Re: [PATCH 1/3] perf/arm-cmn: Decouple wp_config registers from filter group number

From: Ilkka Koskinen
Date: Tue Jan 30 2024 - 00:29:23 EST



Hi Robin,

Thanks for the review.

On Mon, 29 Jan 2024, Robin Murphy wrote:
Hi Ilkka,

On 2024-01-26 10:12 pm, Ilkka Koskinen wrote:
Previously, wp_config0/2 registers were used for primary match group and
wp_config1/3 registers for secondary match group. In order to support
tertiary match group, this patch decouples the registers and the groups.

Happy to see you having a stab at this, however I fear I you're in for a fair dose of "if it were this simple I might have already done it" :)
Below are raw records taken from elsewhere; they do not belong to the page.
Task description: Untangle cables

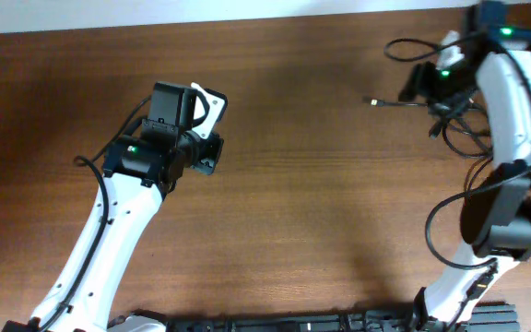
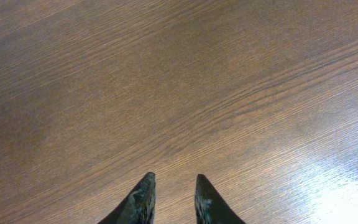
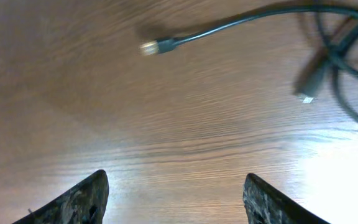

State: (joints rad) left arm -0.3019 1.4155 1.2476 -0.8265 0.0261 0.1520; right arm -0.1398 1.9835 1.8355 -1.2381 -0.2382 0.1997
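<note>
Though beyond the spread right fingers [image 3: 79, 199], cables [image 3: 173, 42] apart from both.

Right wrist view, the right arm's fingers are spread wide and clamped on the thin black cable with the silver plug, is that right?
No. The right wrist view shows the right arm's fingers spread wide but holding nothing; the thin black cable with the silver plug lies on the brown wooden table ahead of them.

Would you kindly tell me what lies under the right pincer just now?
Only bare table shows beneath the open right pincer. The cables lie ahead of it, untouched; overhead, the arm hides part of their bundle.
</note>
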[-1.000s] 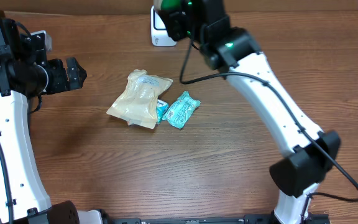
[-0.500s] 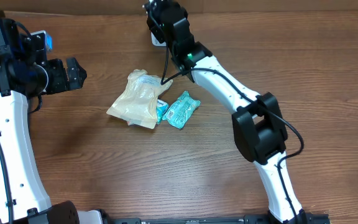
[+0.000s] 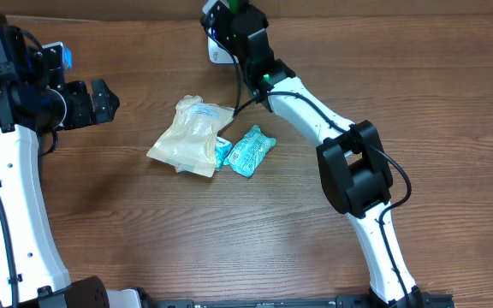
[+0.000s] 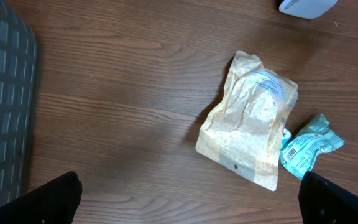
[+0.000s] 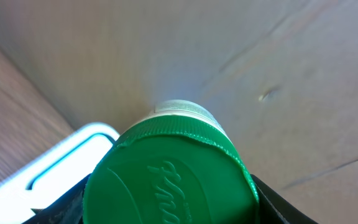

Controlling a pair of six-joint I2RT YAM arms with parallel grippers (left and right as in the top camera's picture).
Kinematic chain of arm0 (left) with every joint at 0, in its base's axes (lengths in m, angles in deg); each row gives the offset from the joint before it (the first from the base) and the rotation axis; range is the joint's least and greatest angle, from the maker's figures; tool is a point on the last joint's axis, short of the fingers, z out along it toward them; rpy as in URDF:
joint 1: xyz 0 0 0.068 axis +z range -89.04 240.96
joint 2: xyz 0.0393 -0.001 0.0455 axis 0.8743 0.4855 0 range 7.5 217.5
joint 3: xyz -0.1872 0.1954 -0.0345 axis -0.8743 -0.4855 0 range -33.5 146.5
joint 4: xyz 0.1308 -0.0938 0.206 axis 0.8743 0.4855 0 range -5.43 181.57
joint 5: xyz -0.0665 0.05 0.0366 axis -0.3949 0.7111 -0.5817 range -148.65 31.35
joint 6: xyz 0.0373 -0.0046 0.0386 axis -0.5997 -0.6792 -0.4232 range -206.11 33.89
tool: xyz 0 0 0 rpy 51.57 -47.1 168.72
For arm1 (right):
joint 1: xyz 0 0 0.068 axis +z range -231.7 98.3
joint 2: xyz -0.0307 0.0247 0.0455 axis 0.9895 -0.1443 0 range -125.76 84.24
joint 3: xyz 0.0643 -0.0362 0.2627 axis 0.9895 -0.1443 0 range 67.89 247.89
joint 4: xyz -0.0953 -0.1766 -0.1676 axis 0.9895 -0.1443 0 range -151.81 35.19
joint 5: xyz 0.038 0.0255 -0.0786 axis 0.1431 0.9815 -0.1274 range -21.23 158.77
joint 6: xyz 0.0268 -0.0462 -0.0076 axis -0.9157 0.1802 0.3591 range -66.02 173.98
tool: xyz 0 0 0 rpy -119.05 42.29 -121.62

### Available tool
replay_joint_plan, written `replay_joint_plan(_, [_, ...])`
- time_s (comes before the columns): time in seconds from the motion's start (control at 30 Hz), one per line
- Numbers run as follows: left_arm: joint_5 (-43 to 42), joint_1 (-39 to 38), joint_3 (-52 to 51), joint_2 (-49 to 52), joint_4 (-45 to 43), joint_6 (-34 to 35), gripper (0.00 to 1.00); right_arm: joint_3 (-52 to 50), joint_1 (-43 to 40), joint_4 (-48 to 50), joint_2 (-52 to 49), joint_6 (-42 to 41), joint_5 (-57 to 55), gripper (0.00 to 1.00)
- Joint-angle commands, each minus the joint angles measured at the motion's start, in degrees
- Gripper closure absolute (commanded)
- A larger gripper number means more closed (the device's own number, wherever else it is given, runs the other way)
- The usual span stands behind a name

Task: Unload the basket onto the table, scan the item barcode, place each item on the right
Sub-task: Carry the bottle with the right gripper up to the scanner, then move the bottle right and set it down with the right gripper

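Bottle [image 5: 169,180] is clamped in my right gripper [image 3: 229,14], just above the scanner [image 3: 216,55]. I'd rotate it slowly until its barcode faces the window. Left gripper [image 3: 107,98] hangs wide apart.

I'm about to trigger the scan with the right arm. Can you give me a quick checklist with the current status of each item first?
1. Right claw gripping the bottle: ok, its green cap sits between the fingers.
2. Bottle at the scanner: ok, held close by it.
3. Barcode facing the scanner: cannot tell, only the cap shows.
4. Left claw open and away from the items: ok.
5. Pouch and packet waiting on the table: ok, lying side by side.
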Motion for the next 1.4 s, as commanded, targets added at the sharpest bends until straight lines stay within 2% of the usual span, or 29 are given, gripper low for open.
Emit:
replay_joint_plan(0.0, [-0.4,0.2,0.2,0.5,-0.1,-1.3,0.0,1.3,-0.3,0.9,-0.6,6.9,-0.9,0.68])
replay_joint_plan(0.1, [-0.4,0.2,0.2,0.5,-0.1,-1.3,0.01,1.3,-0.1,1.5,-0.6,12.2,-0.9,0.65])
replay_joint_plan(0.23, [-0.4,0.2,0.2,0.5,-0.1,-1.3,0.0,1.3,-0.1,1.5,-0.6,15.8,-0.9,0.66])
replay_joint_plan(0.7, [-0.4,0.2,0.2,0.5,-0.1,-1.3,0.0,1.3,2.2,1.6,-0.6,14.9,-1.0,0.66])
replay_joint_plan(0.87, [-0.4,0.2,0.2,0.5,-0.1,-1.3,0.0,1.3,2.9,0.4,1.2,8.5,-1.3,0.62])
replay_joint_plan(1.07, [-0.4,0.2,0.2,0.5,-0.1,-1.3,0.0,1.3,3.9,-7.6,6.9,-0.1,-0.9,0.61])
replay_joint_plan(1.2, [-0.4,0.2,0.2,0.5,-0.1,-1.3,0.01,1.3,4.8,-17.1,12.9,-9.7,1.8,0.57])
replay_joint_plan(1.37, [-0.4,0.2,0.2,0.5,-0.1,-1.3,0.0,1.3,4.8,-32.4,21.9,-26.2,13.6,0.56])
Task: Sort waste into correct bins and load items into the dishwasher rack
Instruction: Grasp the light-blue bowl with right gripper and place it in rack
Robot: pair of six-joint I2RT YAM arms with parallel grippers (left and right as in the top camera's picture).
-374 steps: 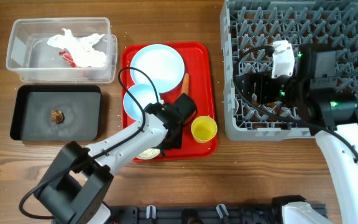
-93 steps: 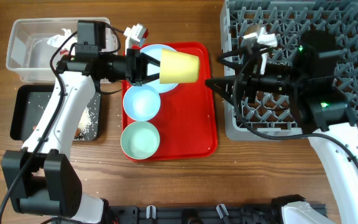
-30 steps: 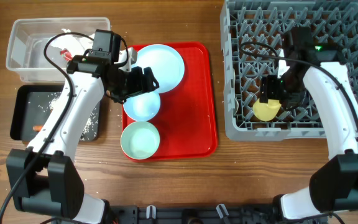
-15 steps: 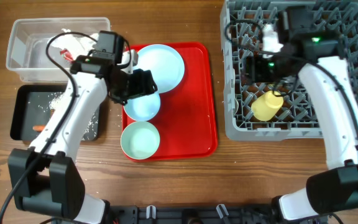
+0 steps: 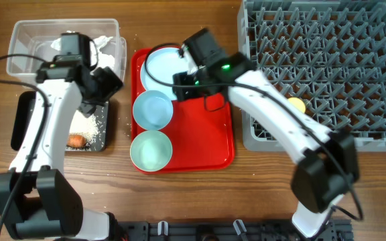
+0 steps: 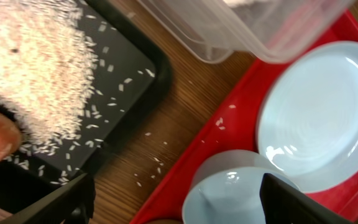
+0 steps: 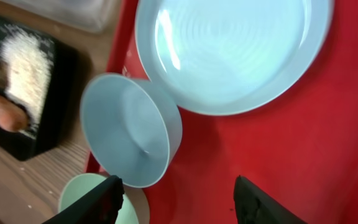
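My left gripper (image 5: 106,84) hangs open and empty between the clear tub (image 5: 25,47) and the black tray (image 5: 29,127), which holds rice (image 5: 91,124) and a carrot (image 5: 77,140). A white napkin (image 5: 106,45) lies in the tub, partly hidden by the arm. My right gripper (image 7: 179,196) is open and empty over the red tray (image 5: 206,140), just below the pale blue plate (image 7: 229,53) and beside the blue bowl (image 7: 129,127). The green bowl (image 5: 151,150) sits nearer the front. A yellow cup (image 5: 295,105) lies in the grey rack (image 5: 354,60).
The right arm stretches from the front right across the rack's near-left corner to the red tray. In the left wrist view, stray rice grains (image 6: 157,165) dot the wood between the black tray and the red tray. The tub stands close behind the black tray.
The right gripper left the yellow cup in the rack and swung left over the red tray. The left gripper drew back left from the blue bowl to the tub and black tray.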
Uh, for a little while I thought it seemed too easy but decided to continue nevertheless


Allocation is changed to dynamic but it's still per mesh instance rather
than per node.

Signed-off-by: Ilkka Koskinen <ilkka@xxxxxxxxxxxxxxxxxxxxxx>
---
drivers/perf/arm-cmn.c | 52 ++++++++++++++++++++++++++++++++++--------
1 file changed, 43 insertions(+), 9 deletions(-)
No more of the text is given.